I've saw some time ago that they were delivering new stuff but, I wasn't able to buy those until now.
I've upgraded my T.Racks singles to T.Racks Grand bundle and, purchased the remaining plugins.

I've selected one of my well known sounds and, started to mix from scratch, removing all previous plugins from the project and setting everything to its initial status, to check the goodness of some of the new plugins of IK Multimedia which I was more interested on.

I wanted to check, in first instance, the British Channel, the Bus Compressor and the White Channel and, this is all about this blog. I've tried those in my song and had some conclussions.

Once more, I cannot compare the real outboard gear against the software and, this is a point that really doesn't interest to me, since I will be never able to purchase such a kind of hardware. Therefore, my interest focus on whether those new plugins can do any good for my material and, indeed, they do it and, as with rest of their plugins, in a very musical way.

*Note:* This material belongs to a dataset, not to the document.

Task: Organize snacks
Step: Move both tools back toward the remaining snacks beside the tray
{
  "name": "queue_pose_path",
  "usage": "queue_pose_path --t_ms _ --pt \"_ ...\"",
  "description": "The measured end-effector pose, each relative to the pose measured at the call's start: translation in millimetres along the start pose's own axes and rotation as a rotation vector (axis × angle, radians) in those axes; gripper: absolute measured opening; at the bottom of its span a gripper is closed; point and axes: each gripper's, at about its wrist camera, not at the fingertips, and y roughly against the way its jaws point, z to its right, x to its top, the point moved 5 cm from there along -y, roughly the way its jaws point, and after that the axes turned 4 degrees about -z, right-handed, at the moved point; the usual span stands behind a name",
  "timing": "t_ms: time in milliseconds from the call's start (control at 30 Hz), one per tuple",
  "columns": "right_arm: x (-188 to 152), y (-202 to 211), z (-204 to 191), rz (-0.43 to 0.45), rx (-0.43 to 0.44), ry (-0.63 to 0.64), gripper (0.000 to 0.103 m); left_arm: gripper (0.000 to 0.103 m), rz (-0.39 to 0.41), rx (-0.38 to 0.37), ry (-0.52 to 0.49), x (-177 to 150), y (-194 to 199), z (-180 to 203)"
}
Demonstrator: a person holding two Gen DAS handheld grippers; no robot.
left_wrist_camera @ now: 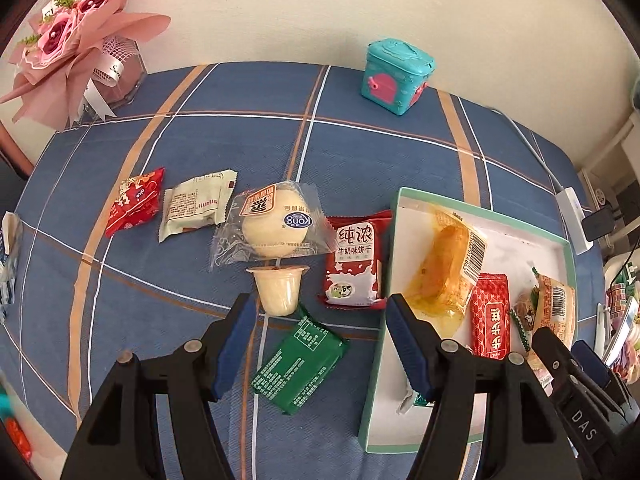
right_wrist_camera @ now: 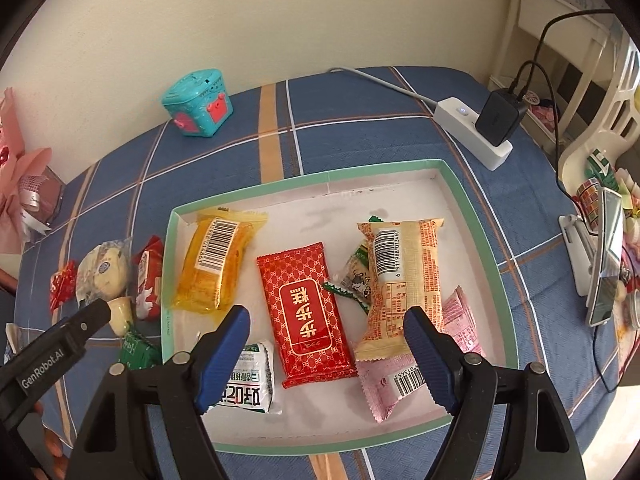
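My left claw (left_wrist_camera: 322, 344) hangs with its jaws apart and nothing between the pads, over the blue plaid counter (left_wrist_camera: 200, 144); the green packet (left_wrist_camera: 298, 364) lies just below it. Just past that stands a small cream pudding cup (left_wrist_camera: 279, 289), and beyond it the clear-wrapped round bun (left_wrist_camera: 276, 224), with the red milk biscuit pack (left_wrist_camera: 354, 264) to its right, touching the tray's edge. Further left lie a cream wrapper (left_wrist_camera: 196, 208) and a red packet (left_wrist_camera: 134, 202). My right claw (right_wrist_camera: 326, 354) is also spread and empty, above the green-rimmed tray (right_wrist_camera: 460, 184), which holds the red cake pack (right_wrist_camera: 306, 312) in the middle, a yellow pack (right_wrist_camera: 216, 264) on the left, a beige barcoded pack (right_wrist_camera: 404, 280) on the right, a pink pack (right_wrist_camera: 400, 384) and a white pack (right_wrist_camera: 250, 384) nearest me. Far back sit a teal toy box (right_wrist_camera: 198, 102), a white power strip (right_wrist_camera: 472, 132) and a pink bouquet (left_wrist_camera: 68, 36).
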Motion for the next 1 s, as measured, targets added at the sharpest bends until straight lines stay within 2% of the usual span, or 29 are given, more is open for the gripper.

Testing British Channel, White Channel and Bus Compressor

Overall, first thing I want to take your attention to is the high sensitivity of their controls. Each little change has a clear impact in the sound. I would say that the impact by movement of dial is even greater than in their previous top-notch plugins (Fairchild, Pulteq EQP-1A, 1179 and LA-2A).

As always, which plugin (or hardware) to use will always depends on your tastes and on the song itself. To be able to check between several options is always welcome to better sculpt the song to match what you had in mind. And, those three plugins are opening the possibilities in a good way.

I went first with the EQ / volume tasks for each track, to have a mix where each instrument was clearly identificable, even in mono environment. For this, I had to use some compressors to leveling the volume between tracks and some corrective EQ to help to differentiate each instrument.

What I did first is to work on the EQ of each instrument and, for this, I've used the standard 7-bands EQ that comes with Pro Tools, basically to remove high and low end frequencies from each instrument, depending on their own nature.

After that basic EQ correction was more or less ready, I went to each track to help to leveling all volumes and, for this I was trying several compressors, over each track, choosing the one that better worked for this particular song.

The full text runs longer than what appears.